> _Your goal_
I'd ask you to write out the lines below exactly, with no images.

******************************

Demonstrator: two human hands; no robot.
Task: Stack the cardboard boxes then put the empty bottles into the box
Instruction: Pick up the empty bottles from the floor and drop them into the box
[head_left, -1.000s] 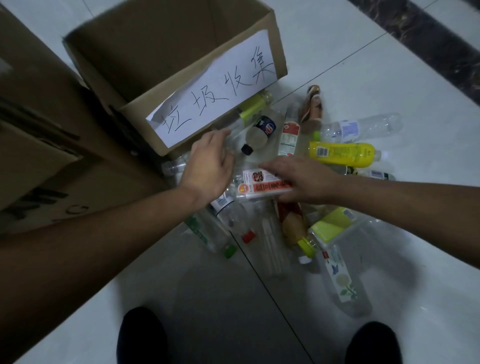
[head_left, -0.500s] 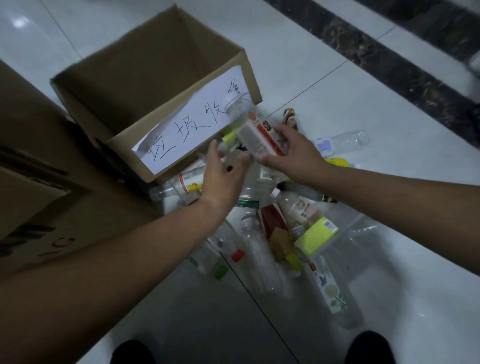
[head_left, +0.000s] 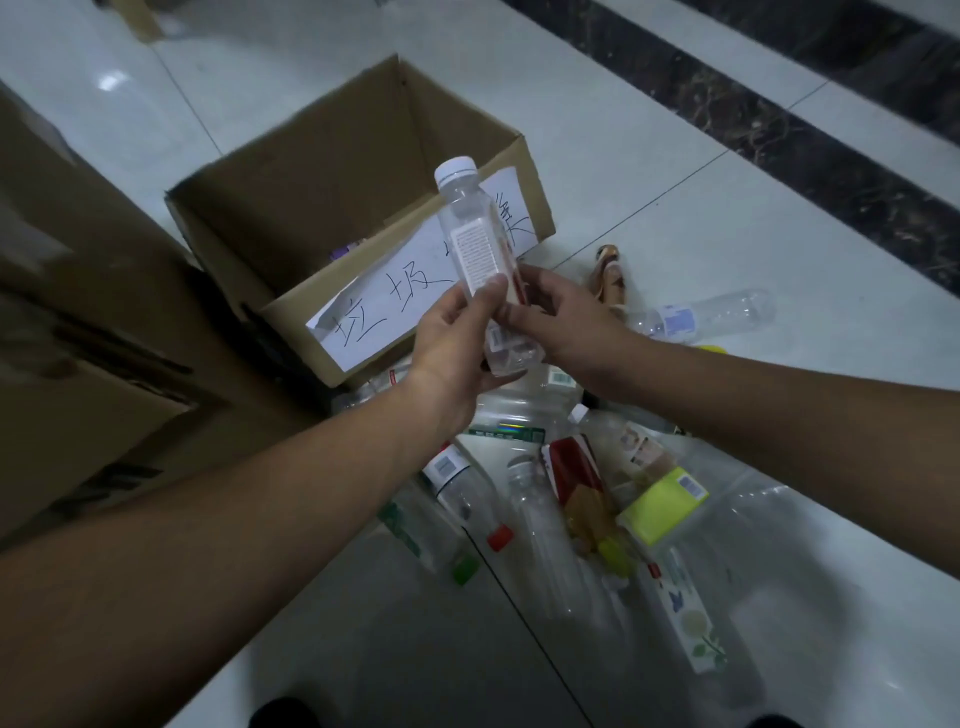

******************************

> _Answer section_
Demonstrator: two human hands; no robot.
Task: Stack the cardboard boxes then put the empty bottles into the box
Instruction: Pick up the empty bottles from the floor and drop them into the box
[head_left, -1.000s] 
[head_left, -0.500s] 
[head_left, +0.000s] 

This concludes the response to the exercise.